The Plastics are back, and they’re craving adoration and style points on their way to social domination. But the world may just be set right in the end for these “Mean Girls,” with an unexpected immigrant as the catalyst.
The Tina Fey-penned musical that evolved from Mark Waters’ 2004 film had its effervescent and bubbly Broadway tour return Tuesday to Minnesota, this time at St. Paul’s Ordway Center.
Casey Nicholaw’s original production has been recreated with tweaks and updates by director Casey Hushion and choreographer John MacInnis. The show still has a zillion costume changes, endless dances and wisecracks galore.
But some of the tech references are closer to today than to two decades ago. Even so, “Girls” has become a sociological document, with its use of the slang “fetch,” for example, clearly passé.
An entertaining spectacle composed by Fey’s husband Jeff Redmond, and with lyrics by Nell Benjamin, “Girls” is eerily resonant as a social experiment.

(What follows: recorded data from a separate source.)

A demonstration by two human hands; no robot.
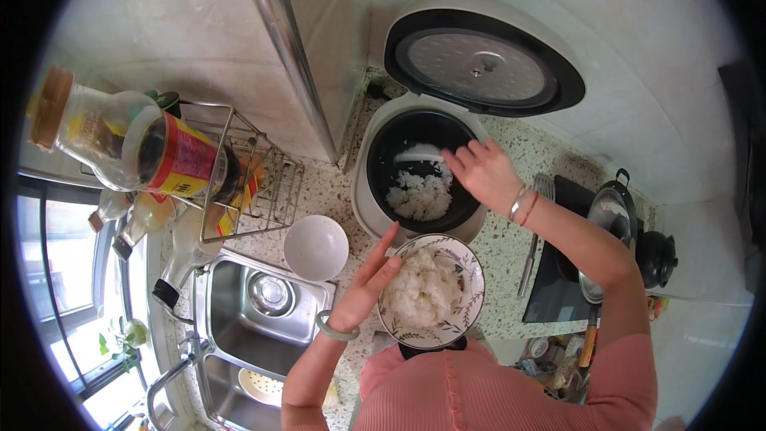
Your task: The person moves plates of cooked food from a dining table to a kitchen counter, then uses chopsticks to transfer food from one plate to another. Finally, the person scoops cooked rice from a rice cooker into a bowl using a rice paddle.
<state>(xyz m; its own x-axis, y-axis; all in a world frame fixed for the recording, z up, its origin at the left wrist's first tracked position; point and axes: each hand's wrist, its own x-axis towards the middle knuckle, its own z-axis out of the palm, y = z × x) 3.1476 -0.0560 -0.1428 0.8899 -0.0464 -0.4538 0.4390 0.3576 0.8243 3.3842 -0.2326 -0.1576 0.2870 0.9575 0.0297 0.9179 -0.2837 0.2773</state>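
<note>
Fingers of my right hand (483, 175) close round the end of a whitish rice paddle (419, 156), whose blade reaches into the dark inner pot (383, 140) of a rice cooker. Loose cooked rice (421, 195) lies on the pot's bottom, beside the blade. My left hand (369, 286) grips the left rim of a leaf-patterned bowl (472, 287), its thumb side against the edge and some fingers hidden below. White rice (423, 291) is heaped in this bowl, which sits just in front of the cooker, close to my body.
The cooker's lid (487, 56) stands raised at the back. An empty white bowl (316, 248) rests left of the cooker, by the steel sink (255, 343). Bottles and a wire rack (263, 199) crowd the left. On the right are a pan (610, 215) and a black cooktop (550, 287).
</note>
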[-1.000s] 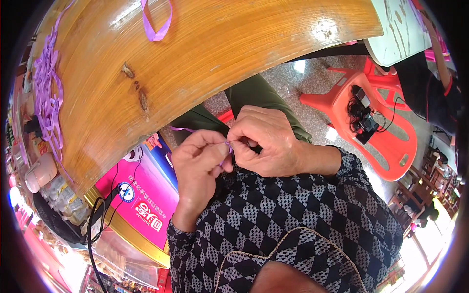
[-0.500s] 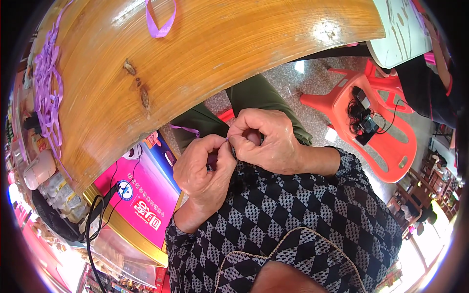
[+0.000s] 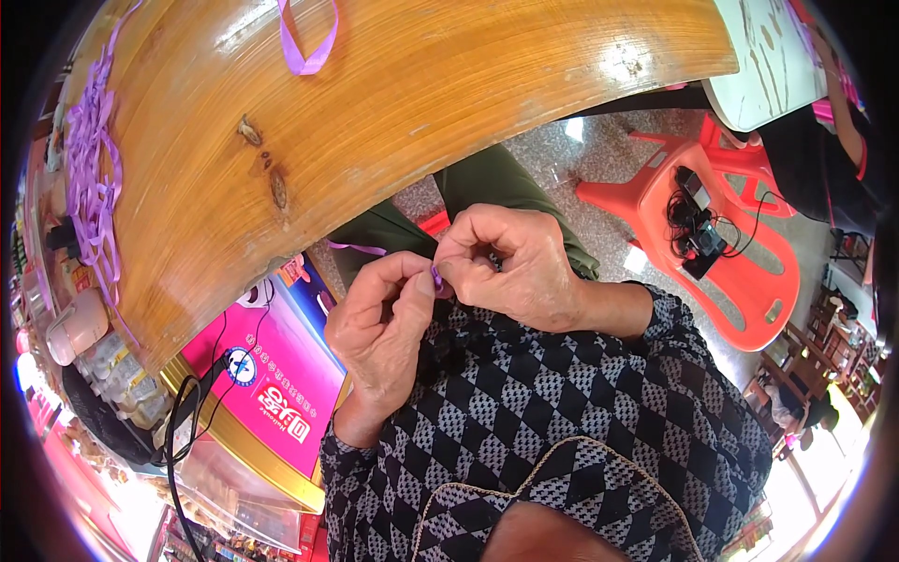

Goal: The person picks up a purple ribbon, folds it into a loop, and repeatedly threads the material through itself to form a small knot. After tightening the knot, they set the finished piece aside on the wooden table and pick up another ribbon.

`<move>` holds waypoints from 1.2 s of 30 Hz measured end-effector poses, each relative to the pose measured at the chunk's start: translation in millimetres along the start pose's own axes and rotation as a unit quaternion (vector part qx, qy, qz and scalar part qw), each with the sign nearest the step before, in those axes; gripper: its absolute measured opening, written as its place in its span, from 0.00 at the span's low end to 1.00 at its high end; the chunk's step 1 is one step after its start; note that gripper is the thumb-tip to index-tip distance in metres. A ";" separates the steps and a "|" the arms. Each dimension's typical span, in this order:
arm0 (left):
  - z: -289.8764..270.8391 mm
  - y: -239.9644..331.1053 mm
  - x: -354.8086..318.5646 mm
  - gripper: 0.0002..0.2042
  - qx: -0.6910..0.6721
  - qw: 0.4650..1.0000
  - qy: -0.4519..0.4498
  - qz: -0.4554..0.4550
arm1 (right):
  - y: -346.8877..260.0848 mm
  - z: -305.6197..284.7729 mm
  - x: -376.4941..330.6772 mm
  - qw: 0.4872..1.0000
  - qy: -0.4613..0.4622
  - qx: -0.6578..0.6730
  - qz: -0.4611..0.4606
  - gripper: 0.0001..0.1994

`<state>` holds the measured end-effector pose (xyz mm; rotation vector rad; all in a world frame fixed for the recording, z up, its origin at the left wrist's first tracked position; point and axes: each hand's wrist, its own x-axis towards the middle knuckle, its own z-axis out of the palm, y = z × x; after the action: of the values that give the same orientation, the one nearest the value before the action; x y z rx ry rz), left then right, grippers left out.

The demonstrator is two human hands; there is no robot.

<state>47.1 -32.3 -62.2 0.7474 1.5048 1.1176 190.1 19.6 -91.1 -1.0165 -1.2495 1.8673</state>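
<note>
Both hands meet over my lap, just off the near edge of the wooden table [image 3: 393,103]. A small piece of purple ribbon [image 3: 438,280] shows between the fingertips. My left hand [image 3: 382,323] pinches it between thumb and forefinger. From the other side my right hand [image 3: 510,270] grips it with thumb and curled forefinger. A thin purple strip [image 3: 356,247] sticks out left of the fingers, above my green trouser leg; whether it is the same ribbon is hidden. On the tabletop lies a purple ribbon loop [image 3: 307,58].
A heap of purple ribbons [image 3: 92,178] hangs at the table's left edge. Right of me stands an orange plastic stool [image 3: 749,281] with black cables and adapters [image 3: 698,229]. A pink and gold display case [image 3: 272,393] is at lower left. Another person's arm [image 3: 838,112] shows at upper right.
My left hand has shifted slightly up and left, its fingers straighter. More purple ribbon now shows between the fingertips. The thin strip at the left lies a little straighter.
</note>
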 end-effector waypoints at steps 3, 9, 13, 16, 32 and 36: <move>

Let’s say you live in a social order ruled by a lying, vindictive and capricious overlord. If you had a chance to change things up in this dystopia, would you simply replace the leader with someone you think is more benign, or would you try to change the system altogether to make it bully- and clique-proof?
That’s a dilemma that our oblivious heroine Cady Heron (Katie Yeomans) confronts. Homeschooled in Kenya, where she lived in a safari utopia with only animals for friends (really, Tina Fey?), Cady is dropped into North Shore High School in suburban Chicago at 16, unsocialized and unready for this new world.
But she quickly recognizes that the social rules of an American high school are very much like what she observed among the fauna in Africa. Everyone kowtows to apex predator Regina George (Maya Petropoulos) and her loathed but envied Plastics clique — dumb blonde Karen Smith (MaryRose Brendel)and desperately insecure Gretchen Wieners (Kristen Amanda Smith).